Miliciano que aterrorizava comerciantes em Campo Grande é preso pela polícia

Draco prende suspeito de extorsão na Zona Oeste

A tranquilidade de comerciantes e moradores de Campo Grande, na Zona Oeste do Rio, foi abalada por um esquema de extorsão que agora sofreu um duro golpe. Nesta sexta-feira (14), uma operação da Polícia Civil resultou na prisão de Edesio Antonio de Sousa Junior, apontado como um integrante ativo de uma milícia que impunha o medo na região. A captura representa um avanço significativo no combate aos grupos paramilitares que controlam territórios e exploram a população local.

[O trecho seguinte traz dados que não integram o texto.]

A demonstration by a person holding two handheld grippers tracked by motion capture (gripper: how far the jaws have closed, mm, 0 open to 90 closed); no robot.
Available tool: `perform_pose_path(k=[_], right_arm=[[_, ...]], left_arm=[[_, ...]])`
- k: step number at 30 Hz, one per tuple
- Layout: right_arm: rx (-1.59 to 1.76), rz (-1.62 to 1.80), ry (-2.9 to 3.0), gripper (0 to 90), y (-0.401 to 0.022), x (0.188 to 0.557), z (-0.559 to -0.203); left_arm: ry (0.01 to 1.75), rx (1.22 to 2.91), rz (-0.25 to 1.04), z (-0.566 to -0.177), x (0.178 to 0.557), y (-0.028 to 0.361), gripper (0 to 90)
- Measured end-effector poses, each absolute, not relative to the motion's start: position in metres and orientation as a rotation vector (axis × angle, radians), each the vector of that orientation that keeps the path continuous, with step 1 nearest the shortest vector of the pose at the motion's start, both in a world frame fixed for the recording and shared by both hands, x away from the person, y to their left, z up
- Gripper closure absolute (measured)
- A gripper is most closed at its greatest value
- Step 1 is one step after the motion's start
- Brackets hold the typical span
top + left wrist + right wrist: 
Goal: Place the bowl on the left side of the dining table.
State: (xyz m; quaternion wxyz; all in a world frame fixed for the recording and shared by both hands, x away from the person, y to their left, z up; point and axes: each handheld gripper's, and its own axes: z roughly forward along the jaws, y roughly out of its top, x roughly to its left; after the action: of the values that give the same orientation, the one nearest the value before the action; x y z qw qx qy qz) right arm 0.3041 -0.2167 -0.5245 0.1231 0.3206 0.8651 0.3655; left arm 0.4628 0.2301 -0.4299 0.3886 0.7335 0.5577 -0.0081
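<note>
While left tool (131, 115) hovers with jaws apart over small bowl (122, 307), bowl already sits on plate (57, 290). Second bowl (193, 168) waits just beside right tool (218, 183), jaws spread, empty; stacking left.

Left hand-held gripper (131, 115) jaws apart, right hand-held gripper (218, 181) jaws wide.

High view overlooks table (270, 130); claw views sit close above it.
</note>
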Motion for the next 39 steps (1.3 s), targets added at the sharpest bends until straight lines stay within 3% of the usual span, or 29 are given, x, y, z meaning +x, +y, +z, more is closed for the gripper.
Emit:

A ação, conduzida por agentes da Delegacia de Repressão às Ações Criminosas Organizadas e Inquéritos Especiais (Draco-IE), foi planejada para desarticular as atividades do grupo. Segundo as investigações, Edesio não apenas cobrava taxas ilegais, mas também participava de ações violentas para expandir o domínio da organização criminosa.

Durante a abordagem, os policiais encontraram com o suspeito um arsenal que evidencia a periculosidade de suas ações. Uma pistola, carregadores, diversas munições e um celular foram apreendidos. Além disso, o veículo que ele utilizava era roubado e apresentava sinais de adulteração, um método comum usado por criminosos para dificultar o rastreamento, conforme o Campo Grande NEWS checou com as autoridades.

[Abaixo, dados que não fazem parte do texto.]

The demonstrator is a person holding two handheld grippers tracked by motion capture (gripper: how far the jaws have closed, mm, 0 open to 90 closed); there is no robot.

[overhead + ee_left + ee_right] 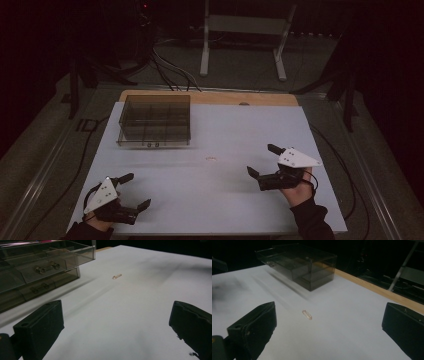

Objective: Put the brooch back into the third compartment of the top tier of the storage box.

O terror imposto a moradores e comerciantes

De acordo com a Draco-IE, a atuação de Edesio ia muito além da cobrança de ‘taxas de segurança’. As investigações revelam que ele estava diretamente envolvido em invasões de terrenos e na expulsão forçada de famílias de suas próprias casas. Essas ações violentas tinham um objetivo claro: ampliar o domínio territorial e o patrimônio da milícia.

A polícia descreve um cenário de terror, onde a recusa em pagar a extorsão ou a simples presença em uma área de interesse do grupo poderia resultar na perda do lar e de todos os bens. Essas práticas buscam consolidar o poder da milícia, transformando áreas residenciais e comerciais em fontes de lucro ilícito para a organização.

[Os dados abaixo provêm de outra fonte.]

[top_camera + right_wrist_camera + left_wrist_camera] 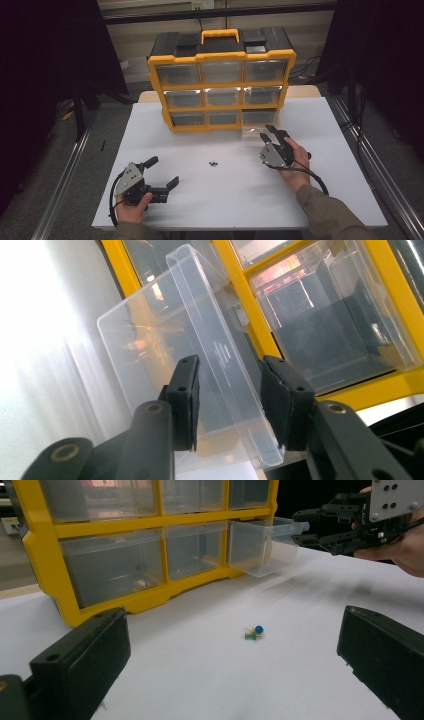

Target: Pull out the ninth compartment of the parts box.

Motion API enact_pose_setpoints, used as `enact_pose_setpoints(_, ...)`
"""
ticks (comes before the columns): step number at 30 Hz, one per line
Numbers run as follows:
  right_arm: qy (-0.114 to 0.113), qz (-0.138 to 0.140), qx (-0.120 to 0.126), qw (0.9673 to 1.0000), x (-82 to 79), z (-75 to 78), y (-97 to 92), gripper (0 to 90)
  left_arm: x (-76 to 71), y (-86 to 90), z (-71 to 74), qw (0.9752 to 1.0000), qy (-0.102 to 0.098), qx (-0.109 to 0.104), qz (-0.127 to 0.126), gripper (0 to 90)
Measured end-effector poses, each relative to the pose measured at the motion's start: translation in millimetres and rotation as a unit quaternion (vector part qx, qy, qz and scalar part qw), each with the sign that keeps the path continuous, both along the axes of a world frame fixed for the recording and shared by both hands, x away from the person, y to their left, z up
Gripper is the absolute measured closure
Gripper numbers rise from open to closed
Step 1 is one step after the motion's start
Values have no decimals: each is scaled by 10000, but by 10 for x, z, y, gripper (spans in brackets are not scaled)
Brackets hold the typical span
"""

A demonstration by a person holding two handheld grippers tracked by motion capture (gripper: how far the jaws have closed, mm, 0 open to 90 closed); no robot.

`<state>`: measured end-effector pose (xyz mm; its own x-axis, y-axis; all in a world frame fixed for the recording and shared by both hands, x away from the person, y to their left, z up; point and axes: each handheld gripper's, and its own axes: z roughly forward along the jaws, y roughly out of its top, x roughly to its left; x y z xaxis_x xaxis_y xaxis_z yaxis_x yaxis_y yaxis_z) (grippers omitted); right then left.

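Observation:
A yellow and black drawer cabinet (222,106) stands at the back of the white table (225,200). Its bottom right clear drawer (254,131) is pulled partway out. My right gripper (267,132) is at the drawer's front; in the right gripper view its jaws (230,362) straddle the front wall of the drawer (150,340) with small gaps at the pads, so it is open. My left gripper (164,170) rests at the near left, wide open with nothing between its fingers. A few small coloured pins (214,163) lie mid-table, ahead of the left gripper (235,617).
The cabinet (150,525) has several clear drawers, the others pushed in. Seen from the left gripper, the pins (254,633) lie on bare table and the right gripper (305,527) sits by the pulled-out drawer (260,545). Dark curtains and metal rails flank the table.

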<state>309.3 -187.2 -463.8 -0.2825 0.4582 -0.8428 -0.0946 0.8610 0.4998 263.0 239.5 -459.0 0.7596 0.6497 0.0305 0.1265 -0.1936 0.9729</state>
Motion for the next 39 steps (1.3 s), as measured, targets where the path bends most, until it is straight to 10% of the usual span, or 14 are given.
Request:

Apreensão de arma e veículo roubado

A prisão do suspeito foi um momento de alta tensão. No momento da captura, os agentes da Draco-IE apreenderam uma pistola com carregadores e munições, material que seria utilizado para intimidar as vítimas e garantir o controle da região. A posse de armamento reforça as acusações de que o grupo age com extrema violência.

Além da arma, Edesio estava em posse de um carro roubado com sinais de adulteração. O uso de veículos clonados ou adulterados é uma tática recorrente desses grupos para cometer crimes e escapar da polícia. O Campo Grande NEWS apurou que o material apreendido será periciado e pode conectar o suspeito a outros crimes na Zona Oeste.

Investigação continua para identificar cúmplices

A Polícia Civil informou que a prisão de Edesio é apenas uma etapa da investigação. As apurações continuam em andamento para identificar outros integrantes do grupo paramilitar que age em Campo Grande. O objetivo é desmantelar toda a rede criminosa, incluindo seus líderes e financiadores.

A Draco-IE também trabalha para localizar novas vítimas que possam ter sido coagidas pelo grupo e para mapear eventuais imóveis que foram apropriados ilegalmente pela milícia. A colaboração da população, através de denúncias anônimas, é fundamental para o avanço dos trabalhos. O Campo Grande NEWS segue acompanhando o caso e trará novas informações assim que forem divulgadas. A reportagem não localizou a defesa do suspeito, mas o espaço segue aberto para manifestação.